• _Work request_
Return the entire listing, character for character.
□ □ □ □ □
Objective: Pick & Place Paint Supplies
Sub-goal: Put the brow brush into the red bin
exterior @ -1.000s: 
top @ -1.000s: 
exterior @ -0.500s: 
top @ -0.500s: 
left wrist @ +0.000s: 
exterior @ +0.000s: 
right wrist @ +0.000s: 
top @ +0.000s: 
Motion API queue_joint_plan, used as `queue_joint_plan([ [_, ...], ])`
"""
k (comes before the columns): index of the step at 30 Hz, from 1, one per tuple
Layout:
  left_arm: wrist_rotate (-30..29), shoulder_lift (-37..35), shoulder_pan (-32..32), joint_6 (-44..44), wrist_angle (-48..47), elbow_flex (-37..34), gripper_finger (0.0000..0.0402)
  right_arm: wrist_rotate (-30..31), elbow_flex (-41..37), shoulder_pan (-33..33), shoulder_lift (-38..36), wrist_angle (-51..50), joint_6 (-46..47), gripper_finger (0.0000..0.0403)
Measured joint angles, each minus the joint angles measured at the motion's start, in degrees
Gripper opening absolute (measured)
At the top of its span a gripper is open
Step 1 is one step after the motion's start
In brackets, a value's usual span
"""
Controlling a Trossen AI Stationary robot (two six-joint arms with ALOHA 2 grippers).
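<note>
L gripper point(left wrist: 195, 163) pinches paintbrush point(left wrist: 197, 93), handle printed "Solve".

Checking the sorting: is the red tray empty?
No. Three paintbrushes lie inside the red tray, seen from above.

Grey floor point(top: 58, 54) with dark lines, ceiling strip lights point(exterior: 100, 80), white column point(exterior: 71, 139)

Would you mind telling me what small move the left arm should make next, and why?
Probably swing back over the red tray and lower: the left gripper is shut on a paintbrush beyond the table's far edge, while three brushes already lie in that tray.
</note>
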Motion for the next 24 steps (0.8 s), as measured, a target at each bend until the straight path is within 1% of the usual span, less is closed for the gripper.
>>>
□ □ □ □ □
• _Reply to the exercise_
Objective: Pick & Place Paint Supplies
Sub-goal: Put the brow brush into the red bin
exterior @ -1.000s: 
top @ -1.000s: 
exterior @ -0.500s: 
top @ -0.500s: 
left wrist @ +0.000s: 
exterior @ +0.000s: 
right wrist @ +0.000s: 
top @ +0.000s: 
Motion API queue_joint_plan, used as `queue_joint_plan([ [_, ...], ])`
"""
k (comes before the columns): index of the step at 30 Hz, from 1, one per tuple
Layout:
  left_arm: wrist_rotate (-30..29), shoulder_lift (-37..35), shoulder_pan (-32..32), joint_6 (-44..44), wrist_angle (-48..47), elbow_flex (-37..34), gripper_finger (0.0000..0.0402)
  right_arm: wrist_rotate (-30..31), elbow_flex (-41..37), shoulder_pan (-33..33), shoulder_lift (-38..36), wrist_angle (-51..50), joint_6 (-46..47), gripper_finger (0.0000..0.0403)
Measured joint angles, each minus the joint angles measured at the motion's start, in degrees
Gripper opening absolute (measured)
At the top of its span a gripper is open
Step 1 is one step after the motion's start
In brackets, a value's usual span
"""
Controlling a Trossen AI Stationary robot (two six-joint arms with ALOHA 2 grippers).
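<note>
L gripper point(left wrist: 195, 163) pinches paintbrush point(left wrist: 197, 93), handle printed "Solve".

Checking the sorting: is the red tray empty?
No. Three paintbrushes lie inside the red tray, seen from above.

Grey floor point(top: 58, 54) with dark lines, ceiling strip lights point(exterior: 100, 80), white column point(exterior: 71, 139)

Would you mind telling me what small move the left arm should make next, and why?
Probably swing back over the red tray and lower: the left gripper is shut on a paintbrush beyond the table's far edge, while three brushes already lie in that tray.
</note>
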Motion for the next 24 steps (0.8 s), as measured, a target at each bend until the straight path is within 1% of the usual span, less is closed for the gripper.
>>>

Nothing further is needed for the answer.